Y en lo alto, recordándonos que hay otros mundos, otros dramas: aviones. Aparecen esporádicamente, forzando a que apartemos la vista de esas calles llenas de color dentro de la monocromía. Y sus estruendosos motores se pierden en una sinfonía urbana extraída de recuerdos, de jingles radiofónicos y chirriar de tranvías. El diseño sonoro de ‘Roma’ es una de las creaciones más prodigiosas que haya explorado el cine mexicano, y negarse a su embrujo es perderse de otra meticulosa y artesanal aportación que el proyecto puede presumir sin miedo alguno.

Pero el eje de todo es Cleo (Yalitza Aparicio). La Cleo que permite que leamos su mente dejándose arropar por la cámara en momentos de vulnerabilidad y de resolución. La Cleo que ama a “su niño”, pero no desea ver nacer a su niña.

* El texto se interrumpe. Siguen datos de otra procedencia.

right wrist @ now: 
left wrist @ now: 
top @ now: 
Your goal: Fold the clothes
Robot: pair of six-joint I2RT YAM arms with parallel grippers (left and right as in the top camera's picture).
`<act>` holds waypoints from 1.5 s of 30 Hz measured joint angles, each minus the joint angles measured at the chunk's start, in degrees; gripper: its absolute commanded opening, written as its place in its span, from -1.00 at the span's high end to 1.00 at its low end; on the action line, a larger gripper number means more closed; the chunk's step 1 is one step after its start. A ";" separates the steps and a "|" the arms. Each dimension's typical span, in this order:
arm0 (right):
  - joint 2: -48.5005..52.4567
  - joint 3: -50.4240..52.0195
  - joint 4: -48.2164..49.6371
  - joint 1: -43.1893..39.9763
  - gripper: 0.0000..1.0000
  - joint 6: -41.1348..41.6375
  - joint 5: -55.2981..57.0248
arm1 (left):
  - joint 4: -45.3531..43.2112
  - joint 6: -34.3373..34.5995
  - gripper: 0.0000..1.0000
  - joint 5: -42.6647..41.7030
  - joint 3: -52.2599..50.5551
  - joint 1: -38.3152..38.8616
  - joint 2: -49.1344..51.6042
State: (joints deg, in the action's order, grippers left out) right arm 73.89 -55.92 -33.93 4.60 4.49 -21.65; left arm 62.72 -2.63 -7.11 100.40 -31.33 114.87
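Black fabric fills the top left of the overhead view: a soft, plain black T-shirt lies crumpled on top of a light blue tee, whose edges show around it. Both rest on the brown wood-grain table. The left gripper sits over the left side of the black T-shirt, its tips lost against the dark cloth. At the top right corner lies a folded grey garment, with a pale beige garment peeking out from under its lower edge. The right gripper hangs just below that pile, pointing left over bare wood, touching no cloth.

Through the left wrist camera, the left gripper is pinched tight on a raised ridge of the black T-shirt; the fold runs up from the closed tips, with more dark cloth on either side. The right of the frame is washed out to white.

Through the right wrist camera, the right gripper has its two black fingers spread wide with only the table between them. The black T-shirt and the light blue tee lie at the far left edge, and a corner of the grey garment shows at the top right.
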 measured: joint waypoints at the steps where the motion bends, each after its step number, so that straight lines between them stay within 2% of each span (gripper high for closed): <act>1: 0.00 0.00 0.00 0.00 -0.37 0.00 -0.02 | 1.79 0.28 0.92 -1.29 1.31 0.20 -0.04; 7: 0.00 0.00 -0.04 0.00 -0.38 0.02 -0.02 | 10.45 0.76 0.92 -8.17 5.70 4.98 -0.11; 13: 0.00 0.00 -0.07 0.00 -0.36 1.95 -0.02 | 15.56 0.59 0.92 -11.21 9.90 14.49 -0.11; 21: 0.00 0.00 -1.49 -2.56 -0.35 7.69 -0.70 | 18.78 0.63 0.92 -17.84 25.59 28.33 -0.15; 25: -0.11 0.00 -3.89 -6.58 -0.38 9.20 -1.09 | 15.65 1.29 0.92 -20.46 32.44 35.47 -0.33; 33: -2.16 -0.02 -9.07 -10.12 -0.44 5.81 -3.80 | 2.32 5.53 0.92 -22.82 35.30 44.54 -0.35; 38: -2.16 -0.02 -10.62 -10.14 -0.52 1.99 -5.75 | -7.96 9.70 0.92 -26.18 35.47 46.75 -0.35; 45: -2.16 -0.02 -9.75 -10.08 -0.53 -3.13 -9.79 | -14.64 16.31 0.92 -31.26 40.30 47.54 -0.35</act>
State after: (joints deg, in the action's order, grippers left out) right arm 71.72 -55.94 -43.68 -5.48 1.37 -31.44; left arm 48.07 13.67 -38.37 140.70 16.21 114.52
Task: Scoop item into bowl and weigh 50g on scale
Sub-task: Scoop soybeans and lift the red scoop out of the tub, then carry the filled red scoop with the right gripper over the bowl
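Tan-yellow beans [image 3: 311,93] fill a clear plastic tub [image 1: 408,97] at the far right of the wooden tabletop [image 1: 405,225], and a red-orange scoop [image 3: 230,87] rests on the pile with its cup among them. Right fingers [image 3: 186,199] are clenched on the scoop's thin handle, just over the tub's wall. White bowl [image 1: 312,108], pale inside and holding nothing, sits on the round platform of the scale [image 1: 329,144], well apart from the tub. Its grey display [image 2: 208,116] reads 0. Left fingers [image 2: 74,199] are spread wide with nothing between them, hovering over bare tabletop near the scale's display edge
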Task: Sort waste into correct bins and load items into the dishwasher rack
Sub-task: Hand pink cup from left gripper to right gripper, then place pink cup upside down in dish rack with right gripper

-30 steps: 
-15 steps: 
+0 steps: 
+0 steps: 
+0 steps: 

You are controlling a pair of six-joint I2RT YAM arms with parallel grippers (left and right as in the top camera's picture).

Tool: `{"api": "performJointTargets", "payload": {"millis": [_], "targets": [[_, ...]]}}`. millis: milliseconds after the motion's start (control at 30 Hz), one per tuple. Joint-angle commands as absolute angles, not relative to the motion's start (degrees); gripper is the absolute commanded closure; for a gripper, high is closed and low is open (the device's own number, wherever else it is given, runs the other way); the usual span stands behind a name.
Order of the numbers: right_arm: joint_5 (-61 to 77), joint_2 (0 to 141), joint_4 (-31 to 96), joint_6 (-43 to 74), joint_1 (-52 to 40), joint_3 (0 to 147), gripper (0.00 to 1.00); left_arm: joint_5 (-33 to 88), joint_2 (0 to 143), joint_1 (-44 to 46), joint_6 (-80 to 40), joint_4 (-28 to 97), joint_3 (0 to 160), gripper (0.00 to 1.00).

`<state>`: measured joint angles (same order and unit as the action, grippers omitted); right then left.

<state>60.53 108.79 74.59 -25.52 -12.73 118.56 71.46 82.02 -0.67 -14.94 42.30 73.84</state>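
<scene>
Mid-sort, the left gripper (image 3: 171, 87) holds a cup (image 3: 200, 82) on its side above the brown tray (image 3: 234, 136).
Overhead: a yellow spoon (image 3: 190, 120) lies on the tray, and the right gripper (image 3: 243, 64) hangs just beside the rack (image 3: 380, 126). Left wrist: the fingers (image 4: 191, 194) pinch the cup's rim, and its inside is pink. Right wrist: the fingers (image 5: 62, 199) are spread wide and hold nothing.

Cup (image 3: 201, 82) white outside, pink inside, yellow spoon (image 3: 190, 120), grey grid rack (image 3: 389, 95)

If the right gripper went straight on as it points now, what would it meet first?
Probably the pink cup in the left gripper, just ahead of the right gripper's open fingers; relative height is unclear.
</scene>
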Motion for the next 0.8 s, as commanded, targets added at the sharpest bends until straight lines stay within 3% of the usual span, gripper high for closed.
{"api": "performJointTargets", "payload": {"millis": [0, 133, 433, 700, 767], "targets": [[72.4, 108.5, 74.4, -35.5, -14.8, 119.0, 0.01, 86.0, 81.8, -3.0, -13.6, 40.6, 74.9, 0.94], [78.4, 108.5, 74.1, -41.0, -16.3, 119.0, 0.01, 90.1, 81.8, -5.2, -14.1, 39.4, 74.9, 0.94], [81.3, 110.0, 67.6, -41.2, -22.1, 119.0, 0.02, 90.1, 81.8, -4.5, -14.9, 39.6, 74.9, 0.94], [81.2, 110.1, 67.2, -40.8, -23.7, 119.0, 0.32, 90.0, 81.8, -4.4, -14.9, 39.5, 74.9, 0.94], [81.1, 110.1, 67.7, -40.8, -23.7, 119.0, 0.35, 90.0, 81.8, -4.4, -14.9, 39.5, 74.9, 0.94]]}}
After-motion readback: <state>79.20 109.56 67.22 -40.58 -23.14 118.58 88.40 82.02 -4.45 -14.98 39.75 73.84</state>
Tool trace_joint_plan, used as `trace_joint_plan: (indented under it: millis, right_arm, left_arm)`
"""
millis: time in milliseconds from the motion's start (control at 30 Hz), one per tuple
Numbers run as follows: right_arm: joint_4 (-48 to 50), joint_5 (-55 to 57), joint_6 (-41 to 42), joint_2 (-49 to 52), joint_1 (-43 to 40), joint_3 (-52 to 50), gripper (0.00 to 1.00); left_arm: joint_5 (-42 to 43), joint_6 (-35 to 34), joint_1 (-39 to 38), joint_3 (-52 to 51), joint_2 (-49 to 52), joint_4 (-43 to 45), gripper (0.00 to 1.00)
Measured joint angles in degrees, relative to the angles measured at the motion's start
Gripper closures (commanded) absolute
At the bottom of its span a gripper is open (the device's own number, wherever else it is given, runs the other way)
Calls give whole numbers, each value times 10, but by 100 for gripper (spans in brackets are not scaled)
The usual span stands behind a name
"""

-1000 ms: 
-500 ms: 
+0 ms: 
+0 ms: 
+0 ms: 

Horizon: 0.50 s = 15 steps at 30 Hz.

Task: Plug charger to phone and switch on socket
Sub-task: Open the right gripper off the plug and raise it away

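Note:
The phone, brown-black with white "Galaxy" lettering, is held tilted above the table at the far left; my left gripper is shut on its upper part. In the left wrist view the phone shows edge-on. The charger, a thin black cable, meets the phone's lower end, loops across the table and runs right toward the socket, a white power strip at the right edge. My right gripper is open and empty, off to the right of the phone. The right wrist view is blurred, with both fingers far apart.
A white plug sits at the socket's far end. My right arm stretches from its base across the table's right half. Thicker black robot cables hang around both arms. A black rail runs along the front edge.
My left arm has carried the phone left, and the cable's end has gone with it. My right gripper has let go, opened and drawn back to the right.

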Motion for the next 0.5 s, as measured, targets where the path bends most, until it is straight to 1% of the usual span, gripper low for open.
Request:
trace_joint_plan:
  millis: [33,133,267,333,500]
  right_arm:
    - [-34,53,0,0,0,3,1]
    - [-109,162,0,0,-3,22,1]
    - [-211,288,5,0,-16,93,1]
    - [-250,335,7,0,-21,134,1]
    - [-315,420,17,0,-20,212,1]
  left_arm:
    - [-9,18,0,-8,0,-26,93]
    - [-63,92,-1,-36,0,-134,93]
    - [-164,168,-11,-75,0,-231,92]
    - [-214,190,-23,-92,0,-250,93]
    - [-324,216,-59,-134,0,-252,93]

La Cleo bilingüe, cuyo español parco y respetuoso disfraza la alegría que resuena en su mixteco nativo. La Cleo que se pierde en un recuerdo de su origen cada vez que el viento levanta la tierra y la hace volar entre los árboles. La Cleo, carajo. Siempre la Cleo. No se puede decir suficiente de ella, y espero de corazón que la historia del cine le rinda justicia.

Un querido amigo, de esos que son más familia que simple amistad, me retó a no justificar mi crítica a ‘Roma’ mediante lo evocativo o lo emotivo. Imagino que sería un ejercicio tan inútil como afirmar que lo que me hace llorar del ‘Clair de Lune’ de Debussy es que está compuesta en Fa Mayor. ¿Cómo explicar que hay una escena en un hospital cuyo profundo dolor se comunica con una precisión despiadada… misma que he vivido de primera mano, permitiéndome certificar su autenticidad? ¿Les cuento de aquella vez en que mi familia y amigos apagamos un incendio en un bosque, igual que como lo cuentan en la pantalla? ¿Necesito relatar las visitas infantiles al negocio familiar de telas, ubicado en la calle de Campeche, y la forma en que mis pasos hicieron eco emocional gracias a una evocadora visita del elenco al desaparecido Cine Las Américas?

¿Para qué?

Me quedo con esos dolorosos pero necesarios anuncios de divorcio, con esa inclemente resaca de la playa de Tuxpan, con esa ilusión de morir acompañados mientras se mira al cielo desde una azotea. Me quedo con niños que todavía jugaban a ser astronautas, sin importar si lo hacían en lodazales de barriadas pobres o en los arroyos de una idílica campiña.

Me quedo con la idea de que el pulquito y el aguardiente le hacen bien al bebé, con el morbo análogo del adolescente que hojea revistas en un quiosco, con armas de fuego que amenizan picnics y que matan disidentes en las calles, con Siempre en Domingo y La Pantera, con el pretencioso lujo del Galaxy y la austera practicidad del Renault.

Me quedo con esos vastos lienzos pintados de luz donde seguimos una historia, mientras al fondo se desenvuelven docenas más. 

Me quedo con la historia de Cleo, porque ayuda al egoísta fin de recordar un poco de mi historia. No sea que me toque ser el primero en olvidarla. 

Y es que, parafraseando las líneas iniciales, la vida tiene derecho a ser triste, pero eso no niega su belleza.